O interessante painel do
Pallas: mostradores digitais com o conta-giros na coluna (com indicador
de marcha) e o restante no centro, dotado de eficaz iluminação



O Jetta tem instrumentos
convencionais, mas corretos; ambos têm duas zonas de ajuste no
ar-condicionado |
No
Jetta o painel tem instrumentos analógicos de fácil leitura, embora a
iluminação em azul e vermelho não seja ideal nesse aspecto. O mostrador
central serve ao computador de bordo, que (como no C4) exibe consumo em
km/l — mas só o do Citroën calcula o tempo restante de viagem a partir
da inserção da distância total. Os dois carros vêm com rádio/toca-CDs
com boa qualidade de áudio e função MP3,
em que o do Jetta armazena seis discos no próprio painel e se destaca
pela facilidade de uso dos comandos.
Os volantes trazem controles de funções de áudio e computador de bordo,
a que o do Pallas adiciona os de controlador
e limitador de velocidade (o Jetta tem apenas controlador e aviso para
excesso de velocidade). O cubo fixo do C4 facilita o uso dos comandos
quando esterçado e permite o uso de bolsa inflável mais eficiente —
quadrada em vez de circular. O motorista pode estranhar no começo, mas
logo se habitua. Apesar dos dois raios baixos, o apoio aos polegares bem
definido torna esse volante tão bom de usar quanto um quatro-raios (o do
Jetta é de três), mas o comando de buzina, em um arco na parte inferior,
deveria estar na almofada central.
A Citroën oferece ajuste elétrico completo do banco do motorista (até do
apoio lombar), enquanto a VW o faz só para a reclinação do encosto. A
posição de dirigir é bem confortável nos dois, mas a operação citada é
feita em pontos pré-definidos no banco do passageiro (manual), não o
ideal. O controle elétrico dos vidros de ambos os carros inclui
função um-toque com
sensor antiesmagamento para todos e
temporizador, mas só no Jetta eles se
abrem e fecham por controle remoto.
Se os dois têm ar-condicionado automático com dupla escolha de
temperatura, o Pallas adiciona um ventilador adicional de quatro
velocidades no console para impulsionar aos passageiros de trás o ar
natural, aquecido ou refrigerado (não é um segundo ar-condicionado como
o da Xsara Picasso). Outra vantagem do modelo está nos
sensores auxiliares de estacionamento à
frente e atrás — só traseiro no Jetta — com indicação gráfica no painel,
que mostra também de que lado está o obstáculo. Em uma vaga de garagem,
por exemplo, pode-se controlar em separado a distância livre à frente
(ou atrás) e ao lado do carro.
Também agradam mais no Pallas: acionamento automático de faróis e
limpadores de pára-brisa (com braços em sentidos opostos e muito boa
área varrida), retrovisor interno
fotocrômico (falta inesperada no concorrente), difusor de fragrância
no interior, comutador de faróis de puxar (e que não permite ligá-los já
em facho alto), retrovisores externos que se dobram ao trancar o carro
ou ao comando do motorista, acendedor de cigarros independente da tomada
12 volts (que poderia estar no painel e não no console de túnel), outra
tomada para os passageiros de trás e rede para objetos no porta-malas.

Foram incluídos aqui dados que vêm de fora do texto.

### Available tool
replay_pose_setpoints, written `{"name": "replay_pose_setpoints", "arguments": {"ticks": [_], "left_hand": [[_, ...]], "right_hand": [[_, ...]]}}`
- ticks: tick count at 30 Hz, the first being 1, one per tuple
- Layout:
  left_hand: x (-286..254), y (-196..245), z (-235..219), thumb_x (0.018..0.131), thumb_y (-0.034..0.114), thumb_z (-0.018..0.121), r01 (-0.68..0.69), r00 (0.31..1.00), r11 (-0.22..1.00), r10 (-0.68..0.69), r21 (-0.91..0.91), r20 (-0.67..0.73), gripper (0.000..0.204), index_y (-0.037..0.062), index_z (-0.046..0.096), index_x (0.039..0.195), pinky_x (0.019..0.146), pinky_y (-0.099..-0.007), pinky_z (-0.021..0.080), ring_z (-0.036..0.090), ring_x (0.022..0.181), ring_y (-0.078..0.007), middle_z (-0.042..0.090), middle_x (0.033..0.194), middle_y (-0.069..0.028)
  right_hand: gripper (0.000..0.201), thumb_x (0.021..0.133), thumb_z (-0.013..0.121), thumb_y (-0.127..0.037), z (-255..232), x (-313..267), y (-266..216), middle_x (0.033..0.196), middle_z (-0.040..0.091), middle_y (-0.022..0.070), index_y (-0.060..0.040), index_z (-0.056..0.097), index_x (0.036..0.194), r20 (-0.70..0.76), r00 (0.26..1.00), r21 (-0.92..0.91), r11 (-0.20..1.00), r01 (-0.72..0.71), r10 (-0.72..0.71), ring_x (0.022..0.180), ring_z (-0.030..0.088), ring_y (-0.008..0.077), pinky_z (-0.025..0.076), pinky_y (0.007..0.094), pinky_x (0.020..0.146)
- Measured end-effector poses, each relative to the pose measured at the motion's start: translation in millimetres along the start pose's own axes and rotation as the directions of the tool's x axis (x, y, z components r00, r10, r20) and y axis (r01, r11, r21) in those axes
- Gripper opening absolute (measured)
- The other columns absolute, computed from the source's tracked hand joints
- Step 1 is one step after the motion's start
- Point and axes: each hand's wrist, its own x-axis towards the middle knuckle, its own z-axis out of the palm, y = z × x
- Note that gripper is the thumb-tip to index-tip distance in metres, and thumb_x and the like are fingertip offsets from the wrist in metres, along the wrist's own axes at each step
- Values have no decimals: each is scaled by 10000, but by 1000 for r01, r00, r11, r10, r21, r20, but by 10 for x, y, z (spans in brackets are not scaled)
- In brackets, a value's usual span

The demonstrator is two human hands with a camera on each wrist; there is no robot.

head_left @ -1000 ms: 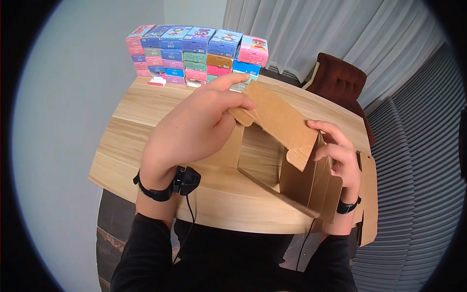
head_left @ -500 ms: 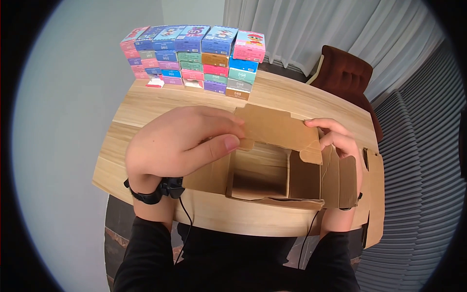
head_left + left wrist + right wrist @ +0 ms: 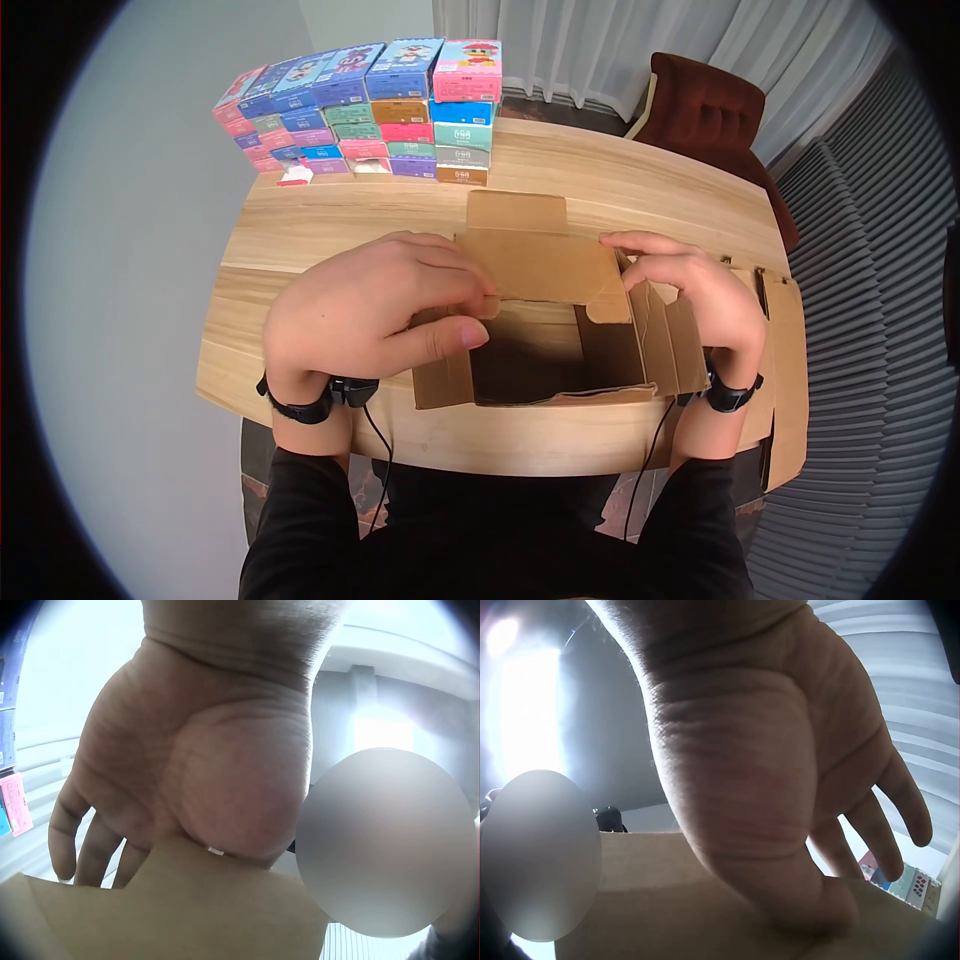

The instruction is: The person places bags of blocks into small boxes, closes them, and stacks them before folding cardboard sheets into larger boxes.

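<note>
An open brown cardboard box (image 3: 545,268) sits at the near part of the table, its flaps folded outward and its inside showing bare. My left hand (image 3: 370,305) grips the box's far left corner, with the thumb over the opening and the fingers on the flap. At the far right corner my right hand (image 3: 710,295) holds the flap's edge between thumb and fingers. In the left wrist view a cardboard panel (image 3: 217,911) hides the left thumb. The right thumb lies against cardboard (image 3: 645,892) in the right wrist view.
Stacked colourful small boxes (image 3: 350,115) stand at the table's back left. Flattened cardboard (image 3: 787,385) leans along the right edge of the wooden table (image 3: 620,180). Behind it is a brown chair (image 3: 705,110). Cables hang from both wrist cameras.
The box was tilted and raised a second ago; it has come down level near the table. Both hands have lowered with it, and its far flap now lies folded outward.
</note>
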Motion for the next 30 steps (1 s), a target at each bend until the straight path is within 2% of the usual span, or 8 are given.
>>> {"name": "replay_pose_setpoints", "arguments": {"ticks": [6, 12, 14, 18, 21, 23, 26, 30], "left_hand": [[32, -75, 53, 925, 240, 500, -46, 999, 999, 46, -1, -16, 342, -59, 665, 911, 884, -427, 477, 606, 997, -400, 666, 1047, -214], [97, -66, 71, 942, 254, 434, 30, 999, 997, -29, -68, 18, 405, -79, 663, 952, 866, -425, 483, 611, 943, -407, 678, 953, -216], [132, -32, 46, 940, 250, 423, 86, 995, 995, -83, -41, 53, 403, -75, 663, 944, 836, -424, 487, 616, 891, -403, 678, 903, -212], [166, 11, 124, 944, 256, 416, 122, 991, 991, -124, -51, -42, 388, -48, 644, 868, 739, -436, 476, 603, 765, -391, 651, 803, -206], [216, 34, 189, 951, 285, 420, 166, 982, 985, -170, -55, -84, 393, -17, 595, 771, 692, -443, 461, 592, 720, -383, 635, 763, -190], [256, 74, 237, 955, 311, 425, 244, 962, 968, -249, -58, -109, 400, 5, 554, 733, 678, -452, 455, 588, 705, -378, 627, 743, -172], [325, 71, 354, 944, 341, 496, 265, 952, 963, -255, 40, -168, 380, 26, 519, 732, 685, -443, 453, 592, 727, -368, 622, 738, -146], [372, -16, 522, 908, 332, 584, 152, 986, 942, -123, 300, -112, 288, 47, 576, 865, 727, -429, 459, 586, 816, -348, 629, 855, -121]], "right_hand": [[510, 505, 441, 187, -53, -30, 132, 1326, 569, 172, 20, 612, 956, 12, 999, 68, 997, 43, -44, 1196, 543, 385, 485, 351, 896], [541, 571, 591, 128, -120, -34, 34, 1351, 551, 152, -44, 623, 1084, 66, 991, 76, 990, -120, 115, 1215, 537, 357, 464, 368, 956], [529, 604, 680, 49, -103, -58, 18, 1376, 525, 163, -50, 623, 1121, 50, 998, 44, 998, -37, 35, 1231, 522, 362, 453, 375, 978], [529, 676, 789, -115, -125, -69, -47, 1404, 486, 196, -43, 622, 1172, 66, 987, 99, 985, 142, -149, 1254, 498, 375, 433, 390, 1014], [510, 704, 798, -179, -83, -36, -80, 1401, 478, 219, -25, 628, 1160, 90, 985, 114, 984, 140, -150, 1269, 479, 388, 416, 401, 1032], [503, 699, 805, -187, -19, 1, -55, 1407, 471, 217, -29, 636, 1145, 95, 982, 26, 987, 161, -163, 1285, 462, 385, 404, 404, 1043], [513, 694, 812, -199, 62, 44, -60, 1417, 459, 216, -38, 634, 1147, 87, 982, -38, 984, 173, -169, 1300, 440, 385, 390, 406, 1057], [560, 686, 819, -212, 108, 61, -129, 1423, 451, 209, -55, 613, 1182, 63, 989, -64, 989, 136, -132, 1305, 427, 392, 388, 406, 1061]]}}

Por sua vez, o Jetta cativa com opção de teto solar (sua ausência no C4,
caso raro nessa faixa de mercado, deveria ser revista), cortina contra
sol no vidro traseiro, aquecimento nos bancos dianteiros, capô
sustentado por mola a gás, banco dianteiro direito rebatível (para se
levar uma carga mais longa), comando interno da portinhola de
abastecimento, luzes de cortesia no assoalho dianteiro, destravamento em
separado da porta do motorista, iluminação nos espelhos dos pára-sóis,
porta-óculos de teto, vão de acesso à bagagem no banco traseiro,
fechadura no porta-luvas, ajustes de altura e apoio lombar no banco do
passageiro da frente e tomada de 12 volts no porta-malas.